» WHAT THE EXERCISE ASKS: Reproduce, from the lines below, exactly the stretch that begins at the line containing "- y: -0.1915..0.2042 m" and ends at the line containing "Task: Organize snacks", both included.

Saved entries
★ ★ ★ ★
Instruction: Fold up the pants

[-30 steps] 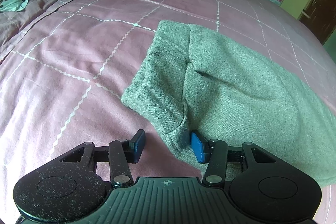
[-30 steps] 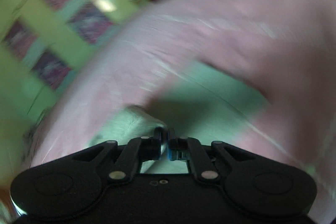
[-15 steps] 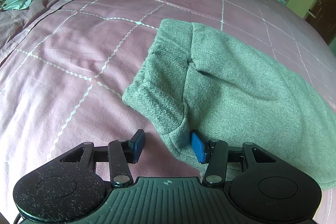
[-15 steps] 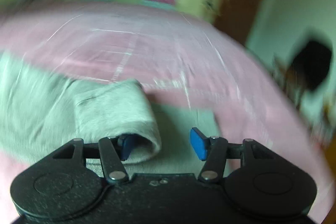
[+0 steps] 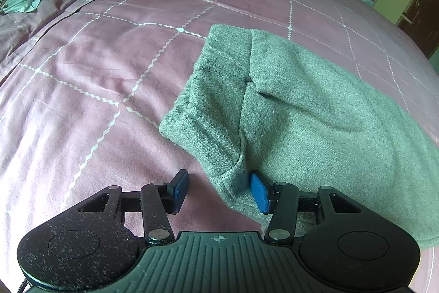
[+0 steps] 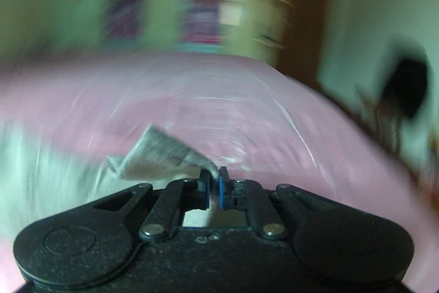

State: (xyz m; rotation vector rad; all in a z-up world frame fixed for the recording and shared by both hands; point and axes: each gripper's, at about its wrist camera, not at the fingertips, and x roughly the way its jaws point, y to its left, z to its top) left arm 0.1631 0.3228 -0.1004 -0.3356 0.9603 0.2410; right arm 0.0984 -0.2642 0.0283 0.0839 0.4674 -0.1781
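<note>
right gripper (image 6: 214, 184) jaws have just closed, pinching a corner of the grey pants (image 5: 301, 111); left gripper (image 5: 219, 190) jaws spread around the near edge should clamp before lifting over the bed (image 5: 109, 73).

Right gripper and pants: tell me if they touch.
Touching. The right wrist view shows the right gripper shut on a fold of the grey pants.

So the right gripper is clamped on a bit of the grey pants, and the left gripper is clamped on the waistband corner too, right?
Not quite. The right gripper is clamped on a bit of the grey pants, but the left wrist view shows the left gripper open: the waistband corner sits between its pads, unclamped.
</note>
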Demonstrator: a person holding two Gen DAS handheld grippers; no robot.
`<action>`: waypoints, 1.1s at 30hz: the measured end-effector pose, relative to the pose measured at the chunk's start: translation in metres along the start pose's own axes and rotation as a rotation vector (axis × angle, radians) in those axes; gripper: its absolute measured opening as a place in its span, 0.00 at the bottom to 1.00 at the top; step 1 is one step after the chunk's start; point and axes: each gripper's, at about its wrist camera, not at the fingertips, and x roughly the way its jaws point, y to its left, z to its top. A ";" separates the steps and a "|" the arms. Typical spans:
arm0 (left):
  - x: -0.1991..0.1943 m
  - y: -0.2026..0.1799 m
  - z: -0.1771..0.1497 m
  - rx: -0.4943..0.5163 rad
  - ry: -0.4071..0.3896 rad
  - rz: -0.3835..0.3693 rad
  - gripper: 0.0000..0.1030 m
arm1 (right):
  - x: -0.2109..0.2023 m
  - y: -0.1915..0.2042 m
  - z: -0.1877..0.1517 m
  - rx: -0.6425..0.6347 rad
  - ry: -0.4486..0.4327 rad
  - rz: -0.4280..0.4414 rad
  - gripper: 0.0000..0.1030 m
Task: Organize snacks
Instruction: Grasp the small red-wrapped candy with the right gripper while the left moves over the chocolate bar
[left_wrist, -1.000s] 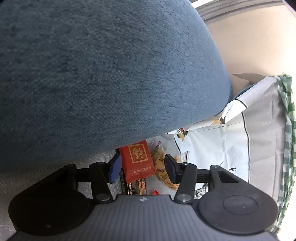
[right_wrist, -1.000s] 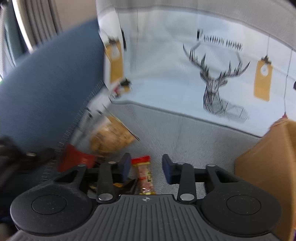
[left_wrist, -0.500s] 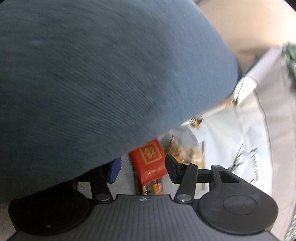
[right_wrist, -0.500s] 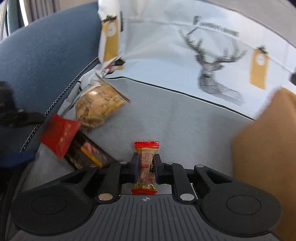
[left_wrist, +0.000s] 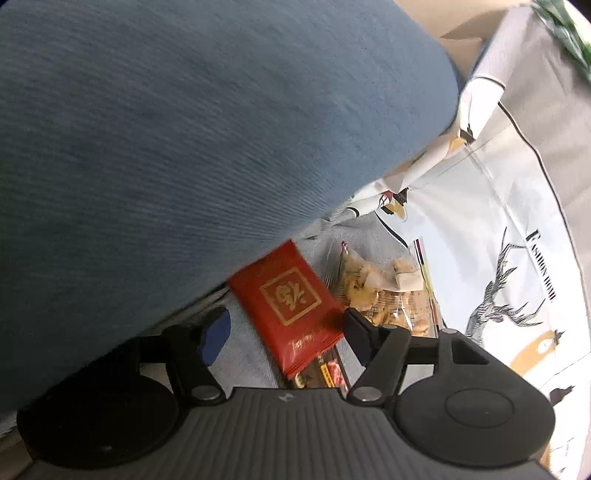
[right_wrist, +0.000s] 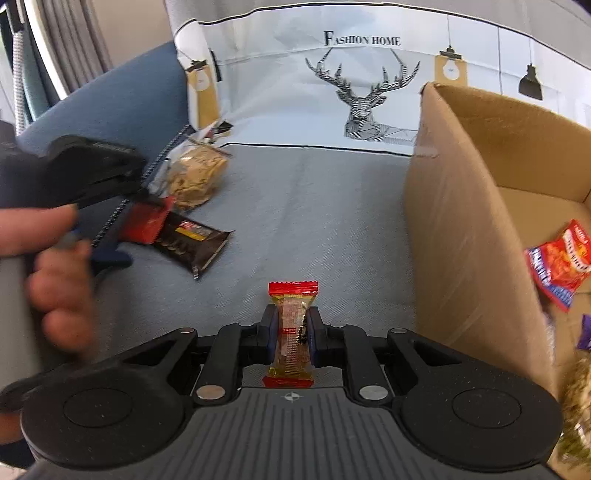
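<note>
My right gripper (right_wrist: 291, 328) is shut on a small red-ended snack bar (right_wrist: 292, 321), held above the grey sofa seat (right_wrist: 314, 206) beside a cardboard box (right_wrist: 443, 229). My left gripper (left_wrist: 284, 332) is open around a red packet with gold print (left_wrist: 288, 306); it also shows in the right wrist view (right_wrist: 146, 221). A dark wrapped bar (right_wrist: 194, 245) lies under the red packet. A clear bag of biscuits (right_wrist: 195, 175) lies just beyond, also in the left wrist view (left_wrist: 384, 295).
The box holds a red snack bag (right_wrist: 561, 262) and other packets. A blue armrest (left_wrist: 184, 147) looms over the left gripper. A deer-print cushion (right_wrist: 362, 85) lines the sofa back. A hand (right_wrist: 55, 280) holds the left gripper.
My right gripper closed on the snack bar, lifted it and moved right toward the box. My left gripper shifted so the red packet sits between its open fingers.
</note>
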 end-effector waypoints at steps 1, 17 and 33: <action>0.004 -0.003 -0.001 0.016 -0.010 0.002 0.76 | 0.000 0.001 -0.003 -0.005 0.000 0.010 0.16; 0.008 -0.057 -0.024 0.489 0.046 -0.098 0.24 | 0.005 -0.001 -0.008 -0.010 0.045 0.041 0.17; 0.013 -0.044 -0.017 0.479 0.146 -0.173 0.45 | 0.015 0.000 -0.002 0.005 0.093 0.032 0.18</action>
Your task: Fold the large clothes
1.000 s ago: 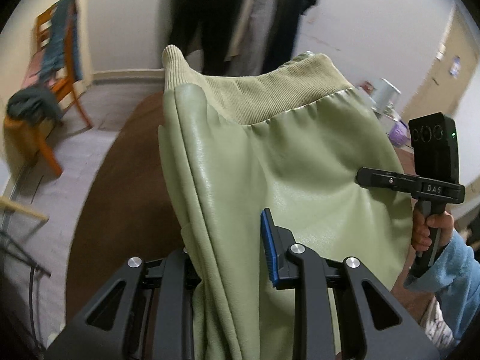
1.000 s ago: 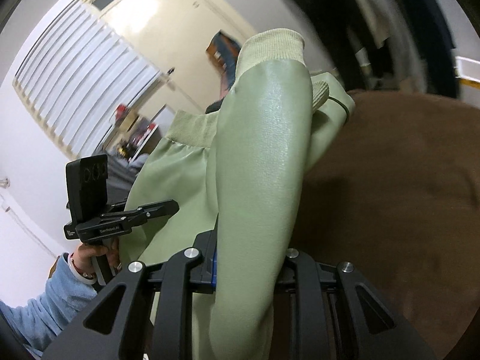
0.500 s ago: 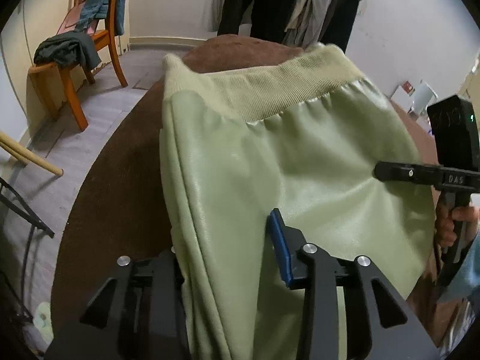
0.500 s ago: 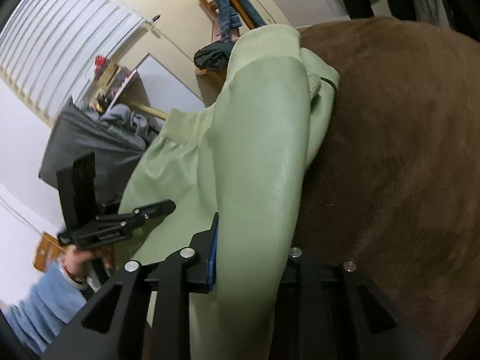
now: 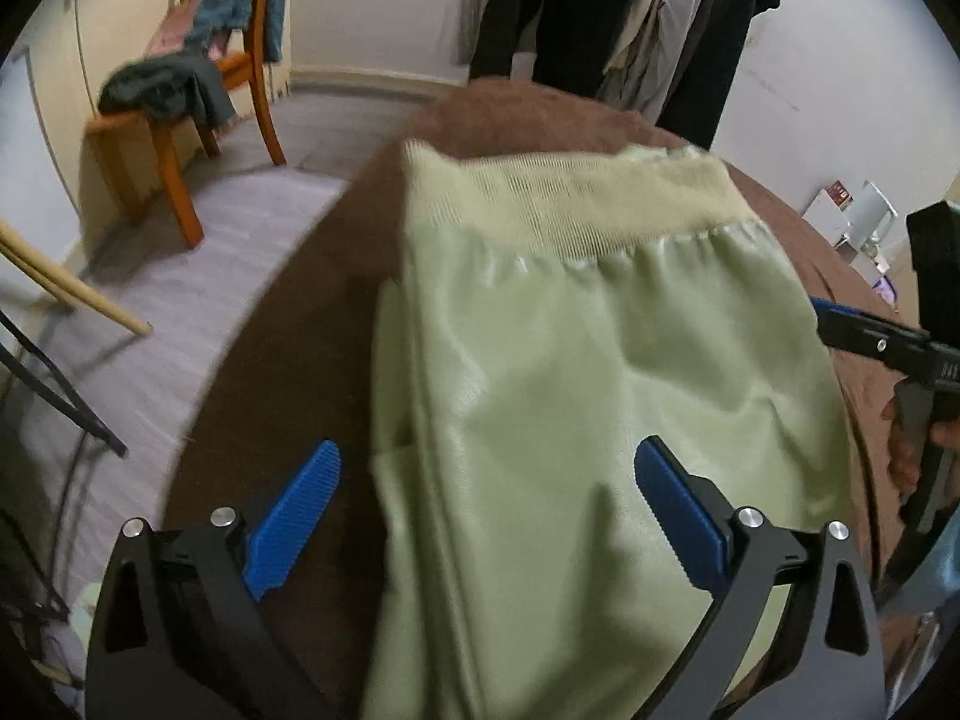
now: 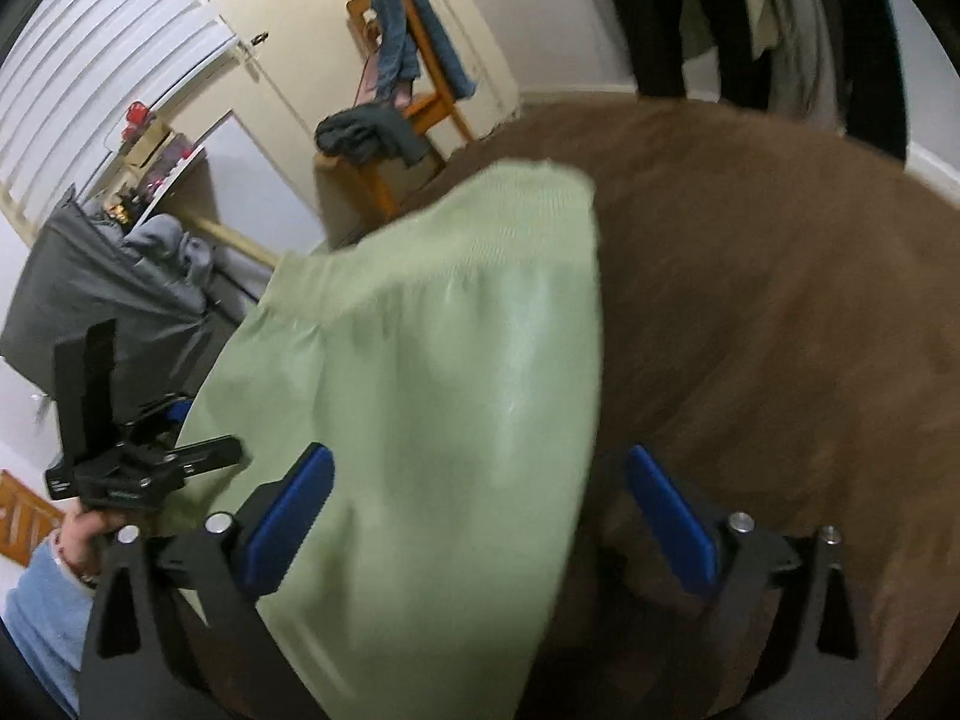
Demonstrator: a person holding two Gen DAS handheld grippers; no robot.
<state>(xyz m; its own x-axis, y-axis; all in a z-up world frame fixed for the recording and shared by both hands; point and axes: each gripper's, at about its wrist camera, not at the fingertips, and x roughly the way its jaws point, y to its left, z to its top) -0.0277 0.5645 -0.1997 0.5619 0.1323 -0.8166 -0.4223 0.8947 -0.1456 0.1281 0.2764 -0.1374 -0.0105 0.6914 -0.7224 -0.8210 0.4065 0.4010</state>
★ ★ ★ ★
» THE ANSWER:
  - y: -0.1915..0.2042 m
  - z: -0.1877..0.1517 m
  - rx: -0.6425..0.6347 rad
  - ry: -0.4486..0.4327 rad
  - rz: -0.4280..0.4414 rad
  - gripper: 0.0000..0.1030 m
Task: Organize snacks

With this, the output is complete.